Reproduce the data, keeping every word exactly as it is.

(DATA BELOW)

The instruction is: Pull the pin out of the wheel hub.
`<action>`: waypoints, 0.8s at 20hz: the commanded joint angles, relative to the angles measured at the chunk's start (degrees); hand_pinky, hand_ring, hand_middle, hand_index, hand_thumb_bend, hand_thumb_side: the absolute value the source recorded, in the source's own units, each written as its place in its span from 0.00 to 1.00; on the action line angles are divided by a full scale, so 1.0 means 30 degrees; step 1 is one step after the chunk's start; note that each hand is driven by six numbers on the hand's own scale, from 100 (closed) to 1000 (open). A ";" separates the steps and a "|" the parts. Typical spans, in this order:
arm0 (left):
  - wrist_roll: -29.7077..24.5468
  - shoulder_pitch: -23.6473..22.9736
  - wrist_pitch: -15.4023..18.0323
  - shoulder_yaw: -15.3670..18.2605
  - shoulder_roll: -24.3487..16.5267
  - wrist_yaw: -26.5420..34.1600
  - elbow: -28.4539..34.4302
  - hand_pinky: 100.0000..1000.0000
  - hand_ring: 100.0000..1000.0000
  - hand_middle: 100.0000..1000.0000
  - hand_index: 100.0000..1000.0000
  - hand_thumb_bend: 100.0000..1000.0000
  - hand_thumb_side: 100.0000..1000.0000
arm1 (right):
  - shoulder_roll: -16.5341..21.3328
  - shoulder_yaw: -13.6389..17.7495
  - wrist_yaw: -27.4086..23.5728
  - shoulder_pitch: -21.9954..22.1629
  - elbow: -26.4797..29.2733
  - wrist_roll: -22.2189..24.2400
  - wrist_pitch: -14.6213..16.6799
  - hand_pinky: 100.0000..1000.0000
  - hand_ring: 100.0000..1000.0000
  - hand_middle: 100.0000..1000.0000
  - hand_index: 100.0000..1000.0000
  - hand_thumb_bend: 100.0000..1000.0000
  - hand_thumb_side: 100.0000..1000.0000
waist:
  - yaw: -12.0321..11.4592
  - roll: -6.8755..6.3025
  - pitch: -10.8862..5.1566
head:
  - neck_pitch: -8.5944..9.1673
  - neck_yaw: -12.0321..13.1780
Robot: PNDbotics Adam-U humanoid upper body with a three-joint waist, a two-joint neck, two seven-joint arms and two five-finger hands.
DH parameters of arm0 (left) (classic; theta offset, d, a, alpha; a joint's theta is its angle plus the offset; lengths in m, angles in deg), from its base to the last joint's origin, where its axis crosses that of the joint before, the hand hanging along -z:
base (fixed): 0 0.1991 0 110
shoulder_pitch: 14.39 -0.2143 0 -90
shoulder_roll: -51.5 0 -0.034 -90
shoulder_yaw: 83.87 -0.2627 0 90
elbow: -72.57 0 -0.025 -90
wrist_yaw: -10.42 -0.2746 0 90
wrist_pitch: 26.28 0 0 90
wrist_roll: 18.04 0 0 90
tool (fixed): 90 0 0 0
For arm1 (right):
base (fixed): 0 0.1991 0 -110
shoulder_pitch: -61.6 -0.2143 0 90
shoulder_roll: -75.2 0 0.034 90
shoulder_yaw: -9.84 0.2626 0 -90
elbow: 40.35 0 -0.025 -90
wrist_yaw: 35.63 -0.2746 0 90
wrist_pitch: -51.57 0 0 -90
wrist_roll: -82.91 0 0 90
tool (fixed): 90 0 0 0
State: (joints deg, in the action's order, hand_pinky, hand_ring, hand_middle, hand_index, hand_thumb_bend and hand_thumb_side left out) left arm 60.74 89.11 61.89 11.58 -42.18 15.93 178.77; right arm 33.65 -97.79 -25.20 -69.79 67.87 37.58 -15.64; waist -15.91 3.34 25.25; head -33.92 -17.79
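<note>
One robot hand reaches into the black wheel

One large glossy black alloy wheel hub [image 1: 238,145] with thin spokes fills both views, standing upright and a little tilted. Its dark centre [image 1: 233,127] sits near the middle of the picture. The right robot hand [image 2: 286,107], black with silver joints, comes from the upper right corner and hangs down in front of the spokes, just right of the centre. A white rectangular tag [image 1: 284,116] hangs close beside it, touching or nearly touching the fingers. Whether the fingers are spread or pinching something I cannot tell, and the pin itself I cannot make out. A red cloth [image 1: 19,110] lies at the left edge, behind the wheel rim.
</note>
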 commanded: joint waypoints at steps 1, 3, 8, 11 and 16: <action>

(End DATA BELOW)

- **WRITTEN REPLY**:
The instruction is: Pull the pin out of the wheel hub.
`<action>`: waypoints, 0.8s at 20hz: the commanded joint angles, relative to the angles measured at the chunk's start (degrees); hand_pinky, hand_ring, hand_middle, hand_index, hand_thumb_bend, hand_thumb_side: the absolute value the source recorded, in the source's own units, each written as its place in its span from 0.00 to 1.00; on the action line angles are divided by a full scale, so 1.0 means 30 degrees; step 1 is one step after the chunk's start; note that each hand is driven by six numbers on the hand's own scale, from 100 (closed) to 1000 (open). A ";" separates the steps and a "|" the parts. Typical spans, in this order:
arm0 (left):
  - wrist_roll: -29.7077..24.5468
  - shoulder_pitch: -23.6473..22.9736
  - wrist_pitch: -15.4023..18.0323
  - shoulder_yaw: -15.3670..18.2605
  - shoulder_roll: -24.3487..16.5267
  - wrist_yaw: -26.5420..34.1600
  - elbow: -28.4539..34.4302
  - hand_pinky: 100.0000..1000.0000
  - hand_ring: 100.0000..1000.0000
  - hand_middle: 100.0000..1000.0000
  - hand_index: 100.0000..1000.0000
  - hand_thumb_bend: 100.0000..1000.0000
  - hand_thumb_side: 100.0000..1000.0000
arm1 (right):
  - shoulder_roll: -16.5341..21.3328
  - shoulder_yaw: -13.6389..17.7495
  - wrist_yaw: -27.4086..23.5728
  - shoulder_pitch: -21.9954..22.1629
  - elbow: -26.4797..29.2733
  - wrist_roll: -22.2189..24.2400
  - wrist_pitch: -14.6213..16.6799
  - hand_pinky: 100.0000..1000.0000
  - hand_ring: 100.0000..1000.0000
  - hand_middle: 100.0000..1000.0000
  - hand_index: 100.0000..1000.0000
  - hand_thumb_bend: 100.0000..1000.0000
  - hand_thumb_side: 100.0000..1000.0000
waist:
  - yaw: -12.0321..11.4592
  - roll: -6.8755..6.3025
  - pitch: -10.8862..5.1566
head:
  - neck_pitch: -8.5944..9.1673
  - neck_yaw: -12.0321..13.1780
Robot: PNDbotics Adam-U humanoid upper body with a three-joint waist, a two-joint neck, two seven-joint arms and two five-finger hands.
DH parameters of arm0 (left) (classic; theta offset, d, a, alpha; a joint's theta is its angle plus the offset; lengths in m, angles in deg), from its base to the last joint's origin, where its axis crosses that of the joint before, the hand hanging along -z:
base (fixed): 0 0.1991 0 110
shoulder_pitch: 14.39 -0.2143 0 -90
shoulder_roll: -51.5 0 -0.034 -90
shoulder_yaw: 83.87 -0.2627 0 90
elbow: -72.57 0 -0.025 -90
wrist_yaw: -10.42 -0.2746 0 90
wrist_pitch: 26.28 0 0 90
wrist_roll: 18.04 0 0 90
tool (fixed): 90 0 0 0
For arm1 (right):
base (fixed): 0 0.1991 0 -110
shoulder_pitch: -61.6 -0.2143 0 90
shoulder_roll: -75.2 0 0.034 90
shoulder_yaw: -9.84 0.2626 0 -90
elbow: 40.35 0 -0.025 -90
wrist_yaw: 35.63 -0.2746 0 90
wrist_pitch: -51.57 0 0 -90
wrist_roll: -82.91 0 0 90
tool (fixed): 90 0 0 0
State: (joints deg, in the action's order, hand_pinky, hand_ring, hand_middle, hand_index, hand_thumb_bend and hand_thumb_side left out) left arm 60.74 89.11 61.89 11.58 -42.18 15.93 178.77; right arm 33.65 -97.79 -25.20 -69.79 67.87 37.58 -15.64; waist -15.91 3.34 25.25; head -33.92 -17.79
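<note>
One robot hand reaches into the black wheel

One large glossy black alloy wheel hub [image 1: 238,145] with thin spokes fills both views, standing upright and a little tilted. Its dark centre [image 1: 233,127] sits near the middle of the picture. The right robot hand [image 2: 286,107], black with silver joints, comes from the upper right corner and hangs down in front of the spokes, just right of the centre. A white rectangular tag [image 1: 284,116] hangs close beside it, touching or nearly touching the fingers. Whether the fingers are spread or pinching something I cannot tell, and the pin itself I cannot make out. A red cloth [image 1: 19,110] lies at the left edge, behind the wheel rim.
</note>
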 commanded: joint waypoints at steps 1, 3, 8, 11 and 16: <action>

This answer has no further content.